Given information Block Start

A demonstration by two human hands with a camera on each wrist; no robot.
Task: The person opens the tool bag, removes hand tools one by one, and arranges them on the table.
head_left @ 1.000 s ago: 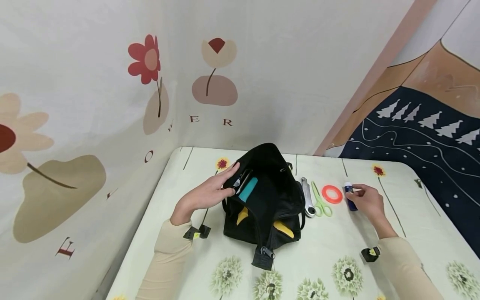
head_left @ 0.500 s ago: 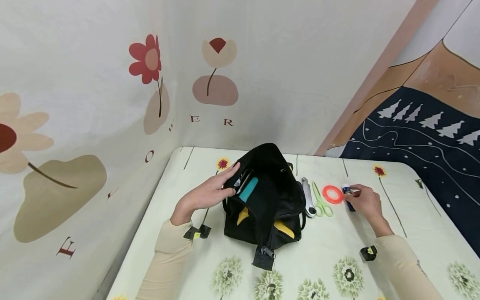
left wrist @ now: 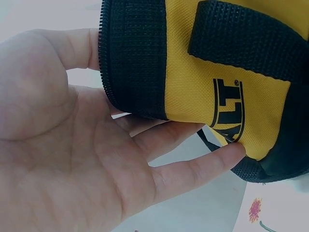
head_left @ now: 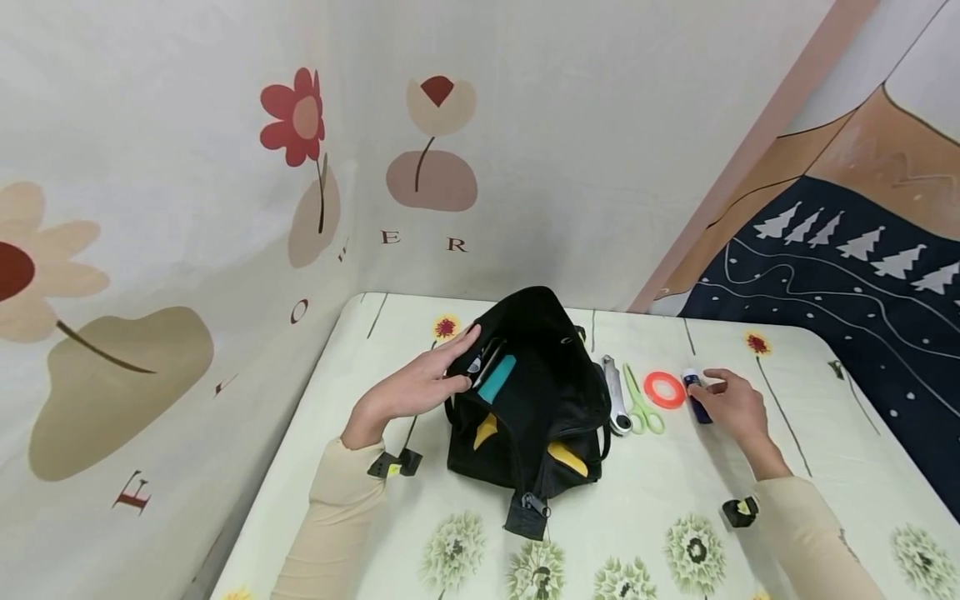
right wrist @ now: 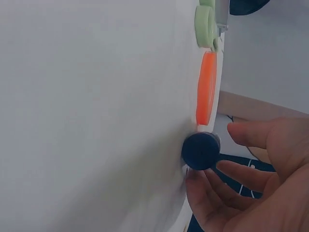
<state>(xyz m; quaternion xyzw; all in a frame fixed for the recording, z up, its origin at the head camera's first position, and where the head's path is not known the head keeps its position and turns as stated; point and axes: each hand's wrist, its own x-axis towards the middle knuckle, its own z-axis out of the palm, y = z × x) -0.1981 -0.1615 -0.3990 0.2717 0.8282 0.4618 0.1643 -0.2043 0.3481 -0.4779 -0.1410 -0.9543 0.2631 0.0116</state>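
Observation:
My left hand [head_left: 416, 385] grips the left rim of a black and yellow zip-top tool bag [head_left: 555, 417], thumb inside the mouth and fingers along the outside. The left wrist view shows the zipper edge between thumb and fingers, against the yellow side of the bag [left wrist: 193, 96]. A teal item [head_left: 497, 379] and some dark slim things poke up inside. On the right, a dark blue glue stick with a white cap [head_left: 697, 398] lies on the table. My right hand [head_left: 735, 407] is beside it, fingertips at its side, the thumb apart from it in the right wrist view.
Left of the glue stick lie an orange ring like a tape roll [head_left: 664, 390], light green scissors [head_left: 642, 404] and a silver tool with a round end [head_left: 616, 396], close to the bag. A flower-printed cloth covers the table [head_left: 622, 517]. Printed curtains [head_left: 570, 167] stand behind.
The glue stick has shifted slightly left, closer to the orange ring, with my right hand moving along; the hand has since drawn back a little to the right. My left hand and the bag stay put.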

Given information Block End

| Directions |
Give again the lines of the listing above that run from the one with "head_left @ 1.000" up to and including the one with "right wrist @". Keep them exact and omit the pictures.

| The completed task |
head_left @ 1.000 s ago: 
head_left @ 0.500 s ago: 
left wrist @ now: 
head_left @ now: 
right wrist @ now: 

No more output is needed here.